Mapping the Resonance Frequencies of Different Regions of the Skull

CREVELING 18

Research Abstract

Bone conduction, a technology that was originally used to treat hearing-impaired patients, has taken center stage as the new audio technology of the 21st century. By circumventing the eardrum, bone conduction headphones are capable of delivering music without blocking out the ambient sound. However, this convenience comes at a cost of losing a significant amount of audio quality. We hypothesized that this is due to the limited resonance frequency range of the temporal bones where “bonephones” are usually placed at.

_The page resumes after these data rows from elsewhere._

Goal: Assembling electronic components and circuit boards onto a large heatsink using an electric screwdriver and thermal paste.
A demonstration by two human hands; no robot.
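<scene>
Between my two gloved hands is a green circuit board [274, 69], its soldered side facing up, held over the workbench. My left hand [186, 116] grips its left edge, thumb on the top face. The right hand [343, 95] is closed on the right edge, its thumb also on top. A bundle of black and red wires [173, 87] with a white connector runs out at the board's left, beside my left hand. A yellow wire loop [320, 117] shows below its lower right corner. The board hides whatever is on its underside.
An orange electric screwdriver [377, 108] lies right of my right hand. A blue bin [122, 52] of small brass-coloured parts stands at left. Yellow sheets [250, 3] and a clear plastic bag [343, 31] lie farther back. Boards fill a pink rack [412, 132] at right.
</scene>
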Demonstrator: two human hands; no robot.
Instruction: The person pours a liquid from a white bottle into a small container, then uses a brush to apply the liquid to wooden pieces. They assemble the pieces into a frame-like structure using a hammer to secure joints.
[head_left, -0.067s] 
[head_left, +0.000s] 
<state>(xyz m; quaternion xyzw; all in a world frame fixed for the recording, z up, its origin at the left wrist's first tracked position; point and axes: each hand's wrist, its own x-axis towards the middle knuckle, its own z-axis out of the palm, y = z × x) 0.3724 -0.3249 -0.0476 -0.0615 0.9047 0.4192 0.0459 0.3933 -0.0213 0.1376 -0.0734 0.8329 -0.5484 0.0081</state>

To quantitatively determine these frequency ranges, a bone oscillator was placed on different parts of the subject’s head to vibrate at different frequencies within the audible spectrum (20 Hz ~ 20 kHz). The oscillator vibrated continuously at a specific interval of frequencies from low to high. A button was used for the subject to press when he/she perceives maximum intensity of the sound. Our results indeed showed a variation of resonance frequencies throughout the skull. The most significant variations came from the occipital bone, 50~320 Hz (low), the temporal bone, 700~1.4 kHz (mid), and the parietal bone, 1.8 to 2 kHz (high). By studying the various resonance frequency ranges of the different regions of the skull, we believe that this can achieve a higher level of bone conduction technology. This research could have various applications in VR (virtual reality helmets), 5G audio networking (e.g. bone conduction hearing headrests) and many other aspects that make use of the technology.